ACTIVITY: In the listing that follows, locate the line containing "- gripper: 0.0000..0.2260" and the line containing "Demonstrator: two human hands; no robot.". Retype exactly those two lines and every line between them, and nothing more.

^^^^^^^^^^^^^^^^

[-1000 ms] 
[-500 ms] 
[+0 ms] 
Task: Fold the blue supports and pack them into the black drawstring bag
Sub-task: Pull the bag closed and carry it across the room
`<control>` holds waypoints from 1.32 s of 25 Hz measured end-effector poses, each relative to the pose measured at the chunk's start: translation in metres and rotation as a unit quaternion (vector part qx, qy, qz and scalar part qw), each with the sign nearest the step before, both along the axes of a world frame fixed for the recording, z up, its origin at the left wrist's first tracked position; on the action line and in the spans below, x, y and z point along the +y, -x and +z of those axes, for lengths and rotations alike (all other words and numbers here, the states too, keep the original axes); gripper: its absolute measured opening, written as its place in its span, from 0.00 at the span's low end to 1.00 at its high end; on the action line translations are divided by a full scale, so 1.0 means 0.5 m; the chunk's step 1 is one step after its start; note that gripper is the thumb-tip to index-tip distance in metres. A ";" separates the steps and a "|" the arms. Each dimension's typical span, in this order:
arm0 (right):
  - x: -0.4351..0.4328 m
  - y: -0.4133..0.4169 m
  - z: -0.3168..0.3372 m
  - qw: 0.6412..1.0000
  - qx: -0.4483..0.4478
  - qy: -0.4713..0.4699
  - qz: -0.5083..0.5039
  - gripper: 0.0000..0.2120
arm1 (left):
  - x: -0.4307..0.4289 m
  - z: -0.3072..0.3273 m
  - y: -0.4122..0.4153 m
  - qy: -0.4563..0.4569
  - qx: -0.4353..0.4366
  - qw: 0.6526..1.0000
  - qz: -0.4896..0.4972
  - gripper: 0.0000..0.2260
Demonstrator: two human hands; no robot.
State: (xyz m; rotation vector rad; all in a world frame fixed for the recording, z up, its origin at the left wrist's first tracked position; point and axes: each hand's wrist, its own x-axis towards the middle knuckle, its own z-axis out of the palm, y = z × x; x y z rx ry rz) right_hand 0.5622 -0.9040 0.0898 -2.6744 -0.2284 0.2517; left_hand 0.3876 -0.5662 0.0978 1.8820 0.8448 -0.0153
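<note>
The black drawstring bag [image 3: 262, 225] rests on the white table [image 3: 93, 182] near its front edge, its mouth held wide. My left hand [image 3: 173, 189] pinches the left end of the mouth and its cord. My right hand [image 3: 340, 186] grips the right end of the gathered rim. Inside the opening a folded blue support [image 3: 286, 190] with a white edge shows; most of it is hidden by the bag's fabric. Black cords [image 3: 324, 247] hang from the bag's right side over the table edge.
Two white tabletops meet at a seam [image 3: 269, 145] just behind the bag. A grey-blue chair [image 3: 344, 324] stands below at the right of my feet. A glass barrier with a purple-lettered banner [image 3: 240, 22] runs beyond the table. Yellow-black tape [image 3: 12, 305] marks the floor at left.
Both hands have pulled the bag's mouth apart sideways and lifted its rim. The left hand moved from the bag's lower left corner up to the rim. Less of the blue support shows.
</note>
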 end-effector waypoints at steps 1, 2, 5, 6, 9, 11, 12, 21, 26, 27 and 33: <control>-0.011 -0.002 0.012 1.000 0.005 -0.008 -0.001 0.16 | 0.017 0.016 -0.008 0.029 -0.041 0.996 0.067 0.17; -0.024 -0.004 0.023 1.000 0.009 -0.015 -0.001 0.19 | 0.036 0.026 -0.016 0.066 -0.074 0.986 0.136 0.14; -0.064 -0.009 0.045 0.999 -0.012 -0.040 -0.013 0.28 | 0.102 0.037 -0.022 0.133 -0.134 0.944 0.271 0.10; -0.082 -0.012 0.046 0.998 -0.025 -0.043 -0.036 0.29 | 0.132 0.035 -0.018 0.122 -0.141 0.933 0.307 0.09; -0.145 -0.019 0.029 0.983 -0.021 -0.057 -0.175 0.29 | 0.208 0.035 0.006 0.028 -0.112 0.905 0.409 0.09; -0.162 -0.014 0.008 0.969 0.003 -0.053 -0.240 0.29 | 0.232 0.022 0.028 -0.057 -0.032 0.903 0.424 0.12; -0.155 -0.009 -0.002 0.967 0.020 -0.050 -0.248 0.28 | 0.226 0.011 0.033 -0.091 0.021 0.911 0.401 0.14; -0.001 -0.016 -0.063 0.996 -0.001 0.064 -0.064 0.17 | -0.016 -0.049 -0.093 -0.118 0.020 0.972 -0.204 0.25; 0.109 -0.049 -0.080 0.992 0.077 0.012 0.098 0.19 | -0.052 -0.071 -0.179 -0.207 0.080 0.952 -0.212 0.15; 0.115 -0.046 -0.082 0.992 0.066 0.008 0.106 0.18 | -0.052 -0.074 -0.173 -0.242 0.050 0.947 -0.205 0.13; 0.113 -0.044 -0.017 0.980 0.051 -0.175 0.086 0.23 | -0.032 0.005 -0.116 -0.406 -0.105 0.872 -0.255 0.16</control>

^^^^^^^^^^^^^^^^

TASK RESULT:
  - gripper: 0.0000..0.2260
Demonstrator: two human hands; no robot.

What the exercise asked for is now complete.